5. En second lieu, aux termes de l’article 3 de la convention européenne de sauvegarde des droits de l’homme et des libertés fondamentales : « Nul ne peut être soumis à la torture ni à des peines ou traitement inhumains ou dégradants ».
6. M. B… affirme qu’en cas de retour dans son pays d’origine, rien ne lui garantit une prise en charge effective, alors qu’il souffre d’anxiété, de troubles psychologiques et du sommeil, et produit à ce titre des attestations du centre-hospitalier « Sainte-Marie » de Clermont-Ferrand et de l’association « Solidarité Santé 63 » pour les années 2023 et 2024, sans toutefois apporter d’éléments de nature à établir, d’une part, que cet état de santé entraînerait pour lui un risque de subir des traitements inhumains et dégradants en cas d’absence de prise en charge, et d’autre part, que son pays d’origine ne serait pas en capacité d’assurer la prise en charge effective de son état de santé. Dans ces conditions, M. B… n’est pas fondé à soutenir que le préfet du Puy-de-Dôme, en fixant la République Démocratique du Congo comme pays à destination duquel la mesure d’éloignement doit être exécutée, aurait méconnu les stipulations de l’article 3 de la convention européenne de sauvegarde des droits de l’homme et des libertés fondamentales.

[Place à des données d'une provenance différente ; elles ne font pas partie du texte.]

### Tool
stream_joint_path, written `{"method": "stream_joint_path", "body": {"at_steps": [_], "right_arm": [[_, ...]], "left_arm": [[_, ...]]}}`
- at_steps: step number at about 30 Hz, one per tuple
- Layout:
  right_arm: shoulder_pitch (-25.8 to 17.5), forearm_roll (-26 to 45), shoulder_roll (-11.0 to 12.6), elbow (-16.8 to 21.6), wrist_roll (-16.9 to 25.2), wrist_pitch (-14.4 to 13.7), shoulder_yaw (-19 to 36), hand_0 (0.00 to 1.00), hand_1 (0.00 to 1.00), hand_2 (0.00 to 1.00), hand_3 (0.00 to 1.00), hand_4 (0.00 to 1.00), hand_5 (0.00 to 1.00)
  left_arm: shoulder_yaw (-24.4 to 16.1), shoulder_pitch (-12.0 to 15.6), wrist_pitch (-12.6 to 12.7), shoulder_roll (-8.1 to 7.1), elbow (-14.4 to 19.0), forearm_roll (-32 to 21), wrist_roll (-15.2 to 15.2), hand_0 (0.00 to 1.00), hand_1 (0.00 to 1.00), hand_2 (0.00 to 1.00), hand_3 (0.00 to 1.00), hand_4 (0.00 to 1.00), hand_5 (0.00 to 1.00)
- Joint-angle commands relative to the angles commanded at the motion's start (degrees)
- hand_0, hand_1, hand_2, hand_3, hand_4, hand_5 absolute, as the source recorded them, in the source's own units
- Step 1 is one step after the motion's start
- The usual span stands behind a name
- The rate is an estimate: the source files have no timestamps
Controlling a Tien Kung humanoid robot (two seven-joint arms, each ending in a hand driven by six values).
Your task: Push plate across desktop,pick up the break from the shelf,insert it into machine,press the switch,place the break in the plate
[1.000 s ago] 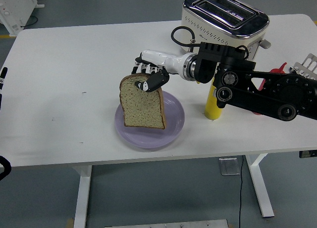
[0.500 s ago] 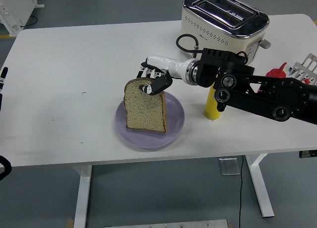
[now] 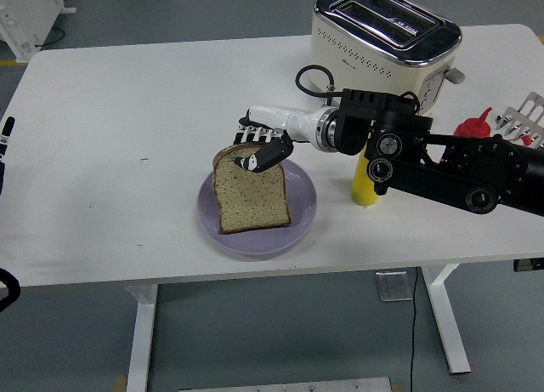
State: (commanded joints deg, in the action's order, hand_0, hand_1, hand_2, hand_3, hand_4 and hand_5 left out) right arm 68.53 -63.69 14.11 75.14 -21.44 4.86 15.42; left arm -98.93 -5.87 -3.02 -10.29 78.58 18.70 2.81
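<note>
The counter (image 3: 127, 111) is white and rectangular, on white legs; beneath it lies a grey floor, and a black cable hangs down near the right leg; a white appliance (image 3: 25, 18) shows at the top left corner of the room.

On the counter there is one toaster (image 3: 384, 36), cream with a chrome top and two slots, at the far right; one yellow bottle (image 3: 366, 181) stands upright just behind the black arm; one red bottle top (image 3: 476, 124) shows over the arm, beside one metal rack (image 3: 525, 116) at the right edge; one plate (image 3: 299, 213) sits near the front middle; one bread slice (image 3: 252, 196) is on it.

The plate is round and pale lilac; the bread is light with fine dark specks and a brown crust, its lower edge resting on the plate and its top leaning up toward the right robot hand (image 3: 259, 145); that robot hand, white with black fingertips, pinches the slice's top edge between thumb and curled fingers; it reaches in from the right, above the plate's far rim.

At the left edge a sliver of black arm shows; its robot hand is out of sight.
</note>
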Motion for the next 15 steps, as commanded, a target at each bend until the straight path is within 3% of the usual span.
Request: {"method": "stream_joint_path", "body": {"at_steps": [3, 4, 9, 10, 15], "right_arm": [[0.0, -0.4, -0.1, -0.2, 0.2, 0.0, 0.1, 0.570, 0.648, 0.641, 0.614, 0.688, 0.289], [0.0, -0.6, -0.1, -0.3, 0.3, 0.1, 0.2, 0.662, 0.719, 0.709, 0.680, 0.707, 0.284], [-0.1, -1.2, -0.1, -0.5, 0.3, -0.1, 0.3, 0.662, 0.719, 0.709, 0.680, 0.707, 0.284], [-0.1, -1.3, 0.0, -0.5, 0.3, -0.2, 0.3, 0.734, 0.781, 0.791, 0.747, 0.729, 0.279], [-0.1, -2.9, 0.1, -0.4, 0.6, -1.7, 1.9, 0.734, 0.781, 0.791, 0.747, 0.729, 0.279]], "left_arm": [[0.2, -0.2, 0.0, 0.05, 0.0, 0.0, 0.0, 0.870, 0.823, 0.875, 0.778, 0.707, 0.998], [0.2, -0.2, 0.0, 0.05, -0.1, 0.0, 0.0, 0.868, 0.820, 0.875, 0.778, 0.707, 0.998], [0.2, -0.3, 0.0, 0.08, -0.2, 0.1, -0.1, 0.868, 0.820, 0.875, 0.778, 0.707, 0.998], [0.2, -0.3, 0.0, 0.08, -0.2, 0.1, -0.1, 0.868, 0.819, 0.875, 0.777, 0.707, 0.998], [0.2, -0.4, 0.0, 0.09, -0.2, 0.1, -0.1, 0.868, 0.819, 0.875, 0.777, 0.707, 0.998]]}}
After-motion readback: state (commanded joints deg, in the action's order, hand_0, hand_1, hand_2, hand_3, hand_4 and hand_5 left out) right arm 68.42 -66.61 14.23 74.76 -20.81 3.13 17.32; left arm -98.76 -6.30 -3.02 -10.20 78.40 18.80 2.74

Sur la légalité de la décision portant interdiction de retour sur le territoire français :
7. M. B… reprend en appel certains des moyens qu’il invoquait en première instance, tirés de ce que la décision critiquée est insuffisamment motivée, est entachée d’une erreur de droit et d’une erreur manifeste d’appréciation concernant sa situation personnelle. Par un jugement précisément motivé, le tribunal a écarté l’argumentation développée par M. B… à l’appui de chacun de ces moyens. Il y a lieu, par adoption des motifs retenus à bon droit par les premiers juges d’écarter les moyens ainsi renouvelés devant la cour par le requérant, qui ne présente aucun élément de fait ou de droit nouveau par rapport à l’argumentation qu’il avait développée devant le tribunal.
8. Il résulte de tout ce qui précède que la requête d’appel de M. B… ne peut qu’être regardée comme manifestement dépourvue de fondement. Par suite, ses conclusions à fin d’annulation du jugement et de l’arrêté contestés doivent, en application de l’article
R. 222-1 précité du code de justice administrative, être rejetées. Et par voie de conséquence, il y a lieu de rejeter également ses conclusions aux fins d’injonction ainsi que celles présentées sur le fondement de l’article L. 761-1 du code de justice administrative et de l’article 37 de la loi du 10 juillet 1991.
O R D O N N E :
Article 1er : La requête de M. B… est rejetée.
Article 2 : La présente ordonnance sera notifiée à M. A… B….
Copie en sera adressée au préfet du Puy-de-Dôme.
Fait à Paris, le 11 février 2026.
La présidente de la 2ème chambre,
de la cour administrative d’appel de Paris,
S. VIDAL
La République mande et ordonne au ministre de l’intérieur en ce qui le concerne ou à tous commissaires de justice à ce requis en ce qui concerne les voies de droit commun contre les parties privées, de pourvoir à l’exécution de la présente décision.